Define "air-gapped" and "offline"

[BenWilson-Mozilla]

Adding definitions for "air-gapped" and "offline" will provide greater clarity (notes from 2017-08-10).

[BenWilson-Mozilla]

Notes from 2017-08-23: Focusing on "roots" doesn't make sense.
We looked at suggested potential language for offline and air-gapped Root CAs.
Peter suggested we discuss the difference between offline CA and root CA. We should be focused on offline CAs. Root CAs are an example of something that has to be offline, I don’t think we should limit our changes to just roots. Peter said that defining “root” would be hard, and it would be easier to say offline CAs must do “XYZ” and then it’s up to the CA operator or trust service provider to say these are my offline CAs and these are the other ones.
Etc., etc.

[BenWilson-Mozilla]

Air Gapped: Physically and logically connected, at the most, only to a single utility network (without physical connectivity to the internet) and connected to no other network. (requires physical presence or physical proximity).
[from Tobias Josefowitz to everyone:
Air Gapped: Physically and logically disconnected from all other networks, interaction of any kind requires physical presence in proximity. If the system is built of several components, network technology may be used to connect them as long as network equipment and all systems connected are themselves otherwise Air Gapped.]

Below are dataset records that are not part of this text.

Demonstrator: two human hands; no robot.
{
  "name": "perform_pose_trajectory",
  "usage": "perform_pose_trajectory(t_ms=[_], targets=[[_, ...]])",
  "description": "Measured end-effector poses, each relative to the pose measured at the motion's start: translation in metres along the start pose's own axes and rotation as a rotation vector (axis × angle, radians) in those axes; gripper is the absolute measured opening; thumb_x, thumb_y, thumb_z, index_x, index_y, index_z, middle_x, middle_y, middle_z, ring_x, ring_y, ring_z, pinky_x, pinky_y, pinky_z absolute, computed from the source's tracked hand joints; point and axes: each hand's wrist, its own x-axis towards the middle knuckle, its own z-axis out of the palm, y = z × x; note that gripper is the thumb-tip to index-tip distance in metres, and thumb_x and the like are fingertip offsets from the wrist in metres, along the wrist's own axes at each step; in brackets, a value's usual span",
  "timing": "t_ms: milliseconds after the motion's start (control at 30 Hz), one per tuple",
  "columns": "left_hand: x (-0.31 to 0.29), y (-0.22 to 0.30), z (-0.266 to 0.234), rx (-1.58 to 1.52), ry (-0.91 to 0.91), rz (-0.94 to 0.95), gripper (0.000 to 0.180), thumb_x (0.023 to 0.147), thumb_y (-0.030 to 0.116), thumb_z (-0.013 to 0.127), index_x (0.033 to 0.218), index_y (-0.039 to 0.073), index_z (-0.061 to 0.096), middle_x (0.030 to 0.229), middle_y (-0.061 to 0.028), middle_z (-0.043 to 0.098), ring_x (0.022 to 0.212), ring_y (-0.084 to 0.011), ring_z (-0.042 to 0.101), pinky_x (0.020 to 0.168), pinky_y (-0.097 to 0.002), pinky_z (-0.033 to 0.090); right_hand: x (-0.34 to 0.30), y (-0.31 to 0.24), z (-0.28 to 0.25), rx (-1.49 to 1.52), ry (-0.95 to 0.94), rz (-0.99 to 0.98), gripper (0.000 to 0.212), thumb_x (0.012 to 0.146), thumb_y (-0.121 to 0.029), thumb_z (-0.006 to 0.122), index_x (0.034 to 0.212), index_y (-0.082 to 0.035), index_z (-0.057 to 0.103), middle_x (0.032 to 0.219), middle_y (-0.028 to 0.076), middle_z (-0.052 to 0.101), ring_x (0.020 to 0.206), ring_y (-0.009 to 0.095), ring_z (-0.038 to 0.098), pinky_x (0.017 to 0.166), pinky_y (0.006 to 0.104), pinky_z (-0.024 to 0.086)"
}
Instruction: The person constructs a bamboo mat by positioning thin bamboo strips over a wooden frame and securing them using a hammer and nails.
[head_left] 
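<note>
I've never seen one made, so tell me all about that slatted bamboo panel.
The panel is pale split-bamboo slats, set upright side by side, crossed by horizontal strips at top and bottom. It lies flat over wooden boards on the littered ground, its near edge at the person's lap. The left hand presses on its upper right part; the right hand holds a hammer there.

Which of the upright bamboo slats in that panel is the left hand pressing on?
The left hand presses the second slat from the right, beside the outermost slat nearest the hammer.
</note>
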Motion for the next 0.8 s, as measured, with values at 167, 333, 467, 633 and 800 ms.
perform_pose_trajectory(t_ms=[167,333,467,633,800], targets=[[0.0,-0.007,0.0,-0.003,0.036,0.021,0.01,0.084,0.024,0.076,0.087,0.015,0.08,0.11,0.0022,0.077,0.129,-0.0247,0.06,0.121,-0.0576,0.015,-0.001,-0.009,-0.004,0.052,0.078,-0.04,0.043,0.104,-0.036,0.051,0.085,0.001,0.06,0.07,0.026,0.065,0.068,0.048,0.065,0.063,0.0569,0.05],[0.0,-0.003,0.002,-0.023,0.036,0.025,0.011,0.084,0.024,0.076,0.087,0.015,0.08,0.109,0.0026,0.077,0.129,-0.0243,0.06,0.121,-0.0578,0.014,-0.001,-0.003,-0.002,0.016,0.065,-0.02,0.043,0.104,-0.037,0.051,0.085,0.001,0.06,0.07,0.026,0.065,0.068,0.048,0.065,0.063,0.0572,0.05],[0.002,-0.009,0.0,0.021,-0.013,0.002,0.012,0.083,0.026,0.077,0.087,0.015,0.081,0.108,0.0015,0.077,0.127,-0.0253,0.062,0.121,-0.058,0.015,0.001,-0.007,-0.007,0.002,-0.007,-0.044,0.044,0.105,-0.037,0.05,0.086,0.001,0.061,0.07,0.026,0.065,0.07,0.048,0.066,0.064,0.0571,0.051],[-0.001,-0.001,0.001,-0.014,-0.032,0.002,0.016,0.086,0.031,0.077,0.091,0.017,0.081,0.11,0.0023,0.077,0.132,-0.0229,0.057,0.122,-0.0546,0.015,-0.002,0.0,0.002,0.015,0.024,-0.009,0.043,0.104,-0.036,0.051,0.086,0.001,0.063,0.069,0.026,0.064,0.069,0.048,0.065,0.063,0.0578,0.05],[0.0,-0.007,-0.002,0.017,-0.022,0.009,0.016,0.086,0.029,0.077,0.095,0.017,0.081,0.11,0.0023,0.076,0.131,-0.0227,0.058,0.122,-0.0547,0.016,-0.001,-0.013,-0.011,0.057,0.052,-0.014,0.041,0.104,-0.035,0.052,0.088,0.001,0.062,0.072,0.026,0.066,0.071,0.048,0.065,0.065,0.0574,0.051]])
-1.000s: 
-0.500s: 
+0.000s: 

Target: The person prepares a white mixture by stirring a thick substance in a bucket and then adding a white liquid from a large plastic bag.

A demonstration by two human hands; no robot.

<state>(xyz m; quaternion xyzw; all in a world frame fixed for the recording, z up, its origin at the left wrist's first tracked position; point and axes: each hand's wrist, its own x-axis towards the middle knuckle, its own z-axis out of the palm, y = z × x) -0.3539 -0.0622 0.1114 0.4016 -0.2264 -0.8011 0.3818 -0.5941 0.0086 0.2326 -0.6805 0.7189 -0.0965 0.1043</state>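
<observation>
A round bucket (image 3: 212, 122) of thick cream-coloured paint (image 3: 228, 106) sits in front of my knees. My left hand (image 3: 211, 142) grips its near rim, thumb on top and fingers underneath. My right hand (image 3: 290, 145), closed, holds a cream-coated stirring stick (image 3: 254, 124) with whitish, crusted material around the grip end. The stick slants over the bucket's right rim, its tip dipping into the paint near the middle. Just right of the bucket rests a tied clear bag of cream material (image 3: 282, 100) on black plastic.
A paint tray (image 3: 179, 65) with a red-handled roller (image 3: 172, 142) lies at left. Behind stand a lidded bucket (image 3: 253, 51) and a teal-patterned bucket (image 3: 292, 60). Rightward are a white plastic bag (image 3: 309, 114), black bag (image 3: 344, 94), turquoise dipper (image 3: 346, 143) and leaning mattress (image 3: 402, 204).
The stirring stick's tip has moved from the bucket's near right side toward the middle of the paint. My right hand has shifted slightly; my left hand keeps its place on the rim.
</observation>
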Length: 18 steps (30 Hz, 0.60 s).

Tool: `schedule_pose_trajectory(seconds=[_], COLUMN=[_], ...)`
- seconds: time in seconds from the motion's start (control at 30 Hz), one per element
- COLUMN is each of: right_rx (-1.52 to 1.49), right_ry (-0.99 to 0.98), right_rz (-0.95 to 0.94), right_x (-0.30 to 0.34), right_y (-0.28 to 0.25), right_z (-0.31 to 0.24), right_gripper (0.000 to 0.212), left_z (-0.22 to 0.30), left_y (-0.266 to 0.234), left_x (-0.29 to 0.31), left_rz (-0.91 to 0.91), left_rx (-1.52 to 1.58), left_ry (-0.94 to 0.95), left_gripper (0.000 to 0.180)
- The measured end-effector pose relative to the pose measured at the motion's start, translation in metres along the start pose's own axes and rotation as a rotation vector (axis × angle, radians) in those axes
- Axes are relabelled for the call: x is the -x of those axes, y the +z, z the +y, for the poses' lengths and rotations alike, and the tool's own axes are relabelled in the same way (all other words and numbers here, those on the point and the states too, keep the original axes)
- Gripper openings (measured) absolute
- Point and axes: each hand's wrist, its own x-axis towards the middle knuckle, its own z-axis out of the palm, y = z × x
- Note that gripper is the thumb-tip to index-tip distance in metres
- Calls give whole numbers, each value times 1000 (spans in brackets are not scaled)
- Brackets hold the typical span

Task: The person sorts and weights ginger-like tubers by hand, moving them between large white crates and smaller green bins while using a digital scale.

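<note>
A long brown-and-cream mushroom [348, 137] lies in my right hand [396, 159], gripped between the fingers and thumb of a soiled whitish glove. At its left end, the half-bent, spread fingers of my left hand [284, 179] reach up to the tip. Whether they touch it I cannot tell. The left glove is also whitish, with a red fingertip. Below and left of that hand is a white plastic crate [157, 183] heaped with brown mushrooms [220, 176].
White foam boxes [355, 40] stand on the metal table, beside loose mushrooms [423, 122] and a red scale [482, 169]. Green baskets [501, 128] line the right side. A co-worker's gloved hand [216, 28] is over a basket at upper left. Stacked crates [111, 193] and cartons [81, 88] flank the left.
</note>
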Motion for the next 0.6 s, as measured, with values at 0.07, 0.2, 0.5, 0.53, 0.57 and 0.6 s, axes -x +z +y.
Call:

Offline State: A Certificate System or component that is not available via any external connection (e.g. powered down or unplugged).

[BenWilson-Mozilla]

Root CA System: A system in an Offline-State or Air-Gapped used to create a Root Certificate or to generate, store, or sign with the Private Key associated with a Root Certificate. -

[BenWilson-Mozilla]

This is mainly to differentiate NCSSR requirements for offline CAs that can't be audited the same as online CAs.